O Mito do Gênero Natural: Como Desconstruí-lo na Clínica e na Política

“Homem nasce homem, mulher nasce mulher”?

A frase acima ainda circula com força, tanto nas rodas familiares quanto nos discursos políticos e, sim, até dentro da clínica. Mas o que ela carrega, na verdade, é um mito: o da naturalização do gênero — a ideia de que ele é biológico, fixo, dado desde o nascimento.

Hoje, com contribuições fundamentais de pensadoras como Judith Butler, Paul B. Preciado, Foucault e autores da psicanálise contemporânea, já podemos afirmar: gênero é construção social, histórica e performativa. Mas… como desconstruir isso na prática?

Este artigo propõe caminhos para questionar a ideia de “gênero natural” em dois campos onde ele se mostra especialmente resistente: a clínica e a política.

1. O que significa “gênero natural”? E por que isso é um mito?

O discurso de que gênero é uma realidade biológica parte da suposição de que há uma correspondência direta entre sexo (biológico) e identidade (gênero). Ou seja: pênis = homem = masculinidade; vagina = mulher = feminilidade.

Esse raciocínio:

  • Ignora a complexidade do corpo e da psique;
  • Elimina experiências trans, não-binárias, intersexo;
  • Produz sofrimento ao tentar ajustar o sujeito a um ideal normativo.

O “natural” aqui serve a um propósito ideológico: normalizar certos corpos e subjetividades e excluir outros.

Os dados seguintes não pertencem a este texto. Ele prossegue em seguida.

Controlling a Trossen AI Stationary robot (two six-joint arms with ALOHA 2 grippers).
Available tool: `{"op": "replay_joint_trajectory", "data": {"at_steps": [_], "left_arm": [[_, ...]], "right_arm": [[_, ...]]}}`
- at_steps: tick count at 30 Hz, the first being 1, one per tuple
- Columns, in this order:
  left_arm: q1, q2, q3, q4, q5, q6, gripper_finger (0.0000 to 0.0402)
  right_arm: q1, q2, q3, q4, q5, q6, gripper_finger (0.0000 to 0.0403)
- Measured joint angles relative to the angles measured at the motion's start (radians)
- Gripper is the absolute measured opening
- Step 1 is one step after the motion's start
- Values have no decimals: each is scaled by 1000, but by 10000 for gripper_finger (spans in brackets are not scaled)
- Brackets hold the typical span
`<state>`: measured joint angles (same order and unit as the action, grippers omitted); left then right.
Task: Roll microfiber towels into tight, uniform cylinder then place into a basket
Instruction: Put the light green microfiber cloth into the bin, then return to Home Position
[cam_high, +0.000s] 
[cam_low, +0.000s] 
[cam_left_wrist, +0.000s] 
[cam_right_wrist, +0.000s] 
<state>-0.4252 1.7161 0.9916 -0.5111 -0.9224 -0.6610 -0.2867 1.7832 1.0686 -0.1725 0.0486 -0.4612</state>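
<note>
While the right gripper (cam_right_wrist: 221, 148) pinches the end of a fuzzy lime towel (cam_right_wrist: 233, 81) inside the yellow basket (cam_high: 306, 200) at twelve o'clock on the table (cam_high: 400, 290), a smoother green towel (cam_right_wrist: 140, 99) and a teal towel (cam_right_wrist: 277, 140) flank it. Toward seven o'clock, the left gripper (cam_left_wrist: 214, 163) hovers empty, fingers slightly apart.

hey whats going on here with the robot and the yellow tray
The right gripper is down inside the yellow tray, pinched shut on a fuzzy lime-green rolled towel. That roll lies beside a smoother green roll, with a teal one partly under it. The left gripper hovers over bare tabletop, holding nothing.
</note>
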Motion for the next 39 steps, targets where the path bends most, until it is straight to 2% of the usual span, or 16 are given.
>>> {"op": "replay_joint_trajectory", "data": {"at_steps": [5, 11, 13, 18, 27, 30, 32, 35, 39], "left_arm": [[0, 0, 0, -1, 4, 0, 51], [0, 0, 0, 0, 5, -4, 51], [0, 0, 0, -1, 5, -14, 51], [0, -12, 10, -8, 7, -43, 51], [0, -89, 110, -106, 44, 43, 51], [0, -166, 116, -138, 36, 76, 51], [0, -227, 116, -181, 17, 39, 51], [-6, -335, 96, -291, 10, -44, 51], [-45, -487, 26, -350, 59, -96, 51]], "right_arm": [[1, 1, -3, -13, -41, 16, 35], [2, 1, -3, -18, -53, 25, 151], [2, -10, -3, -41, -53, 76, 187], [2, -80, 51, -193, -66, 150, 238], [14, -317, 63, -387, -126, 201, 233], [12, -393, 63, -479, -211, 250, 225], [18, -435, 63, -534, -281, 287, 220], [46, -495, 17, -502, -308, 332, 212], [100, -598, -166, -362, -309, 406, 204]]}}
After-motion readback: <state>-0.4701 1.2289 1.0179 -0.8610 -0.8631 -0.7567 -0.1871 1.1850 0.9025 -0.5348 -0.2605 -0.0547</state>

2. Judith Butler e a performatividade do gênero

Judith Butler, em “Problemas de Gênero”, afirma que gênero não é algo que se é, mas algo que se faz. Ou seja, não existe um “núcleo” de identidade de gênero no interior da pessoa — o que existe é uma série de atos performativos repetidos ao longo do tempo que constroem o que é visto como “masculino” ou “feminino”.

Essa repetição é exigida socialmente. E ao mesmo tempo em que nos constitui, também nos aprisiona.

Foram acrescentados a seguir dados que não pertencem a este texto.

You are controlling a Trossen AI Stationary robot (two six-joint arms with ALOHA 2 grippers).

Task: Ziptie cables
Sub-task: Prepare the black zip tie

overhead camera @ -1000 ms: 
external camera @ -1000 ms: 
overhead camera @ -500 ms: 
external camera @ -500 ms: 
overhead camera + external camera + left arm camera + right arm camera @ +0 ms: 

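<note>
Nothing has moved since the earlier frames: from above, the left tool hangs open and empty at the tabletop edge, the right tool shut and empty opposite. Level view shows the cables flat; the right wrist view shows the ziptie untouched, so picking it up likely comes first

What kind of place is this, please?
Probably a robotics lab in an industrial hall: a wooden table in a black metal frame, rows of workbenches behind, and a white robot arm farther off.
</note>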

👉 Assim, desnaturalizar o gênero é perceber que a norma é uma ficção poderosa — mas ainda assim, uma ficção.

3. A clínica e o risco da normatividade

Na clínica, escutamos sujeitos tentando dar sentido à própria existência. Quando partimos de um pressuposto normativo de gênero, já limitamos as possibilidades de elaboração psíquica.

Exemplos de efeitos clínicos do mito do gênero natural:

  • Pressão para “corrigir” identidades de gênero divergentes;
  • Medicalização e patologização de experiências trans;
  • Suposição de que o desejo “deveria” seguir determinada direção (ex: heterossexualidade obrigatória);
  • Silenciamento de angústias ligadas à não conformidade de gênero.

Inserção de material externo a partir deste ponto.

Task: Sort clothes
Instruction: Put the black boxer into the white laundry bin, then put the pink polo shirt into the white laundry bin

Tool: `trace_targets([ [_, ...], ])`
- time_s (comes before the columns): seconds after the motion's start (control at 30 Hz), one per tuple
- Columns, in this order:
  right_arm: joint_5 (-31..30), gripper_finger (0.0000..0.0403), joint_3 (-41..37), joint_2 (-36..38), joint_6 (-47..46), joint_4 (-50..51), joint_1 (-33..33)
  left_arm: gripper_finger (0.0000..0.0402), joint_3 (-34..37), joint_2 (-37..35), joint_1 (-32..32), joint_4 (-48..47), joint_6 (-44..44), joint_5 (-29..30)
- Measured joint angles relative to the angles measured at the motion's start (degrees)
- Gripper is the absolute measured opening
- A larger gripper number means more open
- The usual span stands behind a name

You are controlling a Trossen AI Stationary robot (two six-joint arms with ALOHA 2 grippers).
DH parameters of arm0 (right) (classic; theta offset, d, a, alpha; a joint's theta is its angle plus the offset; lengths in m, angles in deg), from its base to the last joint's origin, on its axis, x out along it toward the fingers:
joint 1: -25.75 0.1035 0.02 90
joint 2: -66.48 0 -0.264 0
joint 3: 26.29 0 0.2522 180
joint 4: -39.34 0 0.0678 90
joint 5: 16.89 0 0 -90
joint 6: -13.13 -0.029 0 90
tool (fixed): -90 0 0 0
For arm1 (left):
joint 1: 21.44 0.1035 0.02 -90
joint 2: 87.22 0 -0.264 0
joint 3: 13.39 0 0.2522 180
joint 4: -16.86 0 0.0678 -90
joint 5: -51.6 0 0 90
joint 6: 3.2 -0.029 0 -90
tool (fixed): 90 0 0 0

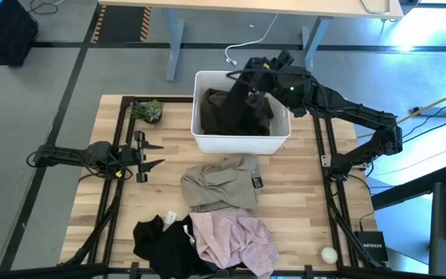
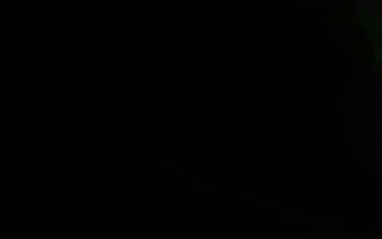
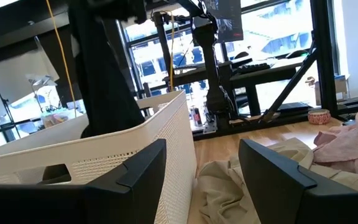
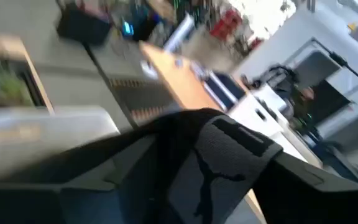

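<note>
My right gripper [image 1: 244,87] is over the white bin [image 1: 204,139] at the table's far middle, shut on a dark garment [image 1: 235,108] that hangs down into the bin. The garment also shows in the left wrist view [image 3: 104,81]. My left gripper [image 1: 150,155] is open and empty, low at the table's left, pointing toward the bin. A khaki garment [image 1: 223,182] lies on the table in front of the bin. A pale pink garment [image 1: 235,236] and a black one [image 1: 161,236] lie near the front edge. The low view is all dark. My right gripper pinches the dark garment between its two fingers at a bunched upper part by a black elastic band with a logo [image 4: 229,149]. The fingers come from above, pointing down. The garment hangs below them, its lower part inside the bin [image 3: 98,124].
A small green plant [image 1: 147,110] stands at the far left, beside the bin. A small white ball [image 1: 329,253] lies at the near right. The bin's wall [image 3: 104,155] is close in front of my left gripper [image 3: 201,168], with khaki cloth [image 3: 229,186] beside it.
</note>
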Motion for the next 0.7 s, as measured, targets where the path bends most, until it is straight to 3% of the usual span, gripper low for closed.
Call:
trace_targets([
  [0.13,-1.8,0.0272,0.0,0.2,-2.4,11.9,-0.1,0.0198,0.0,0.0,0.0,0.0,0.6,0.0],
  [0.4,15.7,0.0275,0.0,0.2,-13.7,35.7,0.0,0.0198,0.0,0.0,0.0,0.0,1.1,0.0],
  [0.5,20.8,0.0276,0.0,0.2,-16.1,39.2,0.0,0.0198,0.0,0.0,0.0,0.0,1.0,0.0],
  [0.7,24.4,0.0276,0.0,0.2,-18.9,40.3,0.0,0.0198,0.0,0.0,0.0,0.0,0.9,0.0],
])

Uma escuta ética precisa suspender a norma para escutar o sujeito.

4. A política do corpo: o gênero como território de disputa

O corpo é o palco onde se inscrevem as normas — e por isso, também é campo de resistência. Nos debates políticos, vemos tentativas de reafirmar o mito do gênero natural como forma de controle:

  • Projetos de lei anti-gênero;
  • Ataques à educação sexual e decolonial;
  • Censura à literatura e arte LGBTQIA+;
  • Políticas públicas baseadas em noções biológicas de masculinidade e feminilidade.

Desconstruir o gênero na política exige reconhecer que as normas que governam os corpos não são neutras: são raciais, de classe, capacitistas, coloniais.

5. Caminhos para a desconstrução

Na clínica:

  • Escute o sujeito antes de escutar a norma;
  • Evite interpretar o sofrimento como “desvio”;
  • Estude os autores que tensionam o binarismo (Butler, Preciado, Lou Sullivan, transfeminismos, psicanálise queer);
  • Questione os próprios atravessamentos inconscientes do/a analista.

Na política (e na educação):

  • Apoie práticas pedagógicas que problematizam o essencialismo;
  • Lute por políticas públicas que garantam o direito à autodeterminação de gênero;
  • Visibilize epistemologias trans, negras, indígenas e feministas interseccionais.